March 29, 2024

Journalists Ask FAA to OK Drones for Newsgathering

Matt Waite of the University of Nebraska's drone journalism program.

Matt Waite of the University of Nebraska’s drone journalism program.  The University has requested FAA authorization to continue research on newsgathering with drones.

By Sheila Gibbons Hiebert

So is it good-bye to the MetLife blimp? Hello MetLife drone? Might unmanned surveillance eliminate paparazzi chasing celebrities into their limos and politicians into theirs?

Journalists are among those clamoring for enhanced drone use. Theirs include the same bevy of reasons that interest so many other areas of commerce, from assessing the consequences of natural disasters or planning a mountaintop rescue of hikers to specific newsgathering situations that are dangerous or inaccessible to reporters and camera crews.

Not only are these unmanned surveillance opportunities plausible, a drone can get more and better images from farther away, and transmit them faster.

Interest is so keen that several universities have set up programs on “drone journalism,” including the Drone Journalism Lab at the University of Nebraska. Here, according to its website, “students and faculty will build drone platforms, use them in the field and research the ethical, legal and regulatory issues involved in using pilotless aircraft to do journalism.”
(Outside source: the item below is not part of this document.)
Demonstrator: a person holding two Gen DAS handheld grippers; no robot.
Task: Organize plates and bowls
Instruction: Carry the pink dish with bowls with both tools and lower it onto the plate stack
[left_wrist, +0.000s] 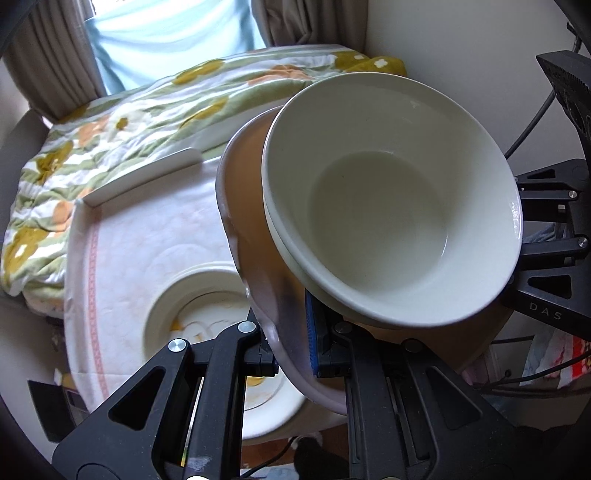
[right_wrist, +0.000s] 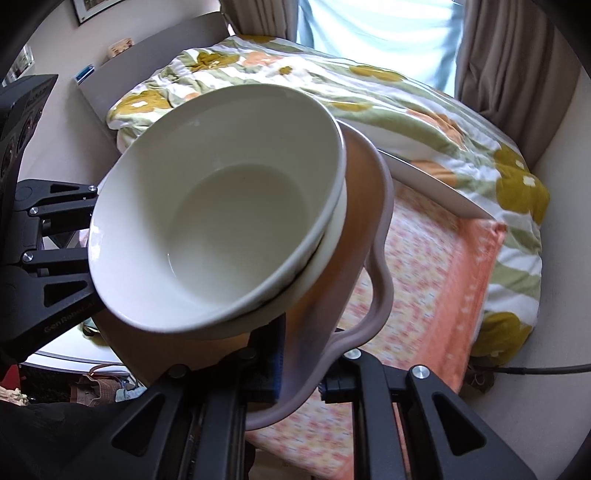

A new report from the Federal Aviation Administration confirms the accelerating demand for private drone use and the magnitude of the FAA’s task in moving from permission now granted only through waivers or special authorizations to full integration of unmanned aircraft within the National Aviation Airspace.

Right now, most drones are operated by the military, law enforcement, or robotics hobbyists whose flights are restricted to a height of 400 feet. But that will change soon. Congress mandated the FAA produce regulations for full integration of drones by fall 2015. The challenge: fitting drones into the nation’s busy airspace without compromising safety or reducing capacity; for example, getting a jetliner airborne while also keeping an eye on a drone surveying cropland nearby.

As the heightened journalistic interest suggests, expanded domestic drone use will inevitably rub up against areas of privacy and civil liberties. These issues are outside the FAA’s responsibility.

The FAA is in the process of selecting six test sites for unmanned aircraft. Each site will create its own privacy policies. Maryland has partnered with Pennsylvania and New Jersey to compete among two dozen states contending for a site. The recent decision by the University System of Maryland to construct a research and incubator facility at the Southern Maryland Higher Education Center next to St. Mary’s County airport is considered a pivotal piece in winning one of the FAA site designations. Selections are expected to be announced next month, in December 2013.

The policies developed at these six sites are expected to influence yet-to-be-written federal policies that will determine how organizations eventually licensed to deploy drones can use them – including your local Eyewitness News.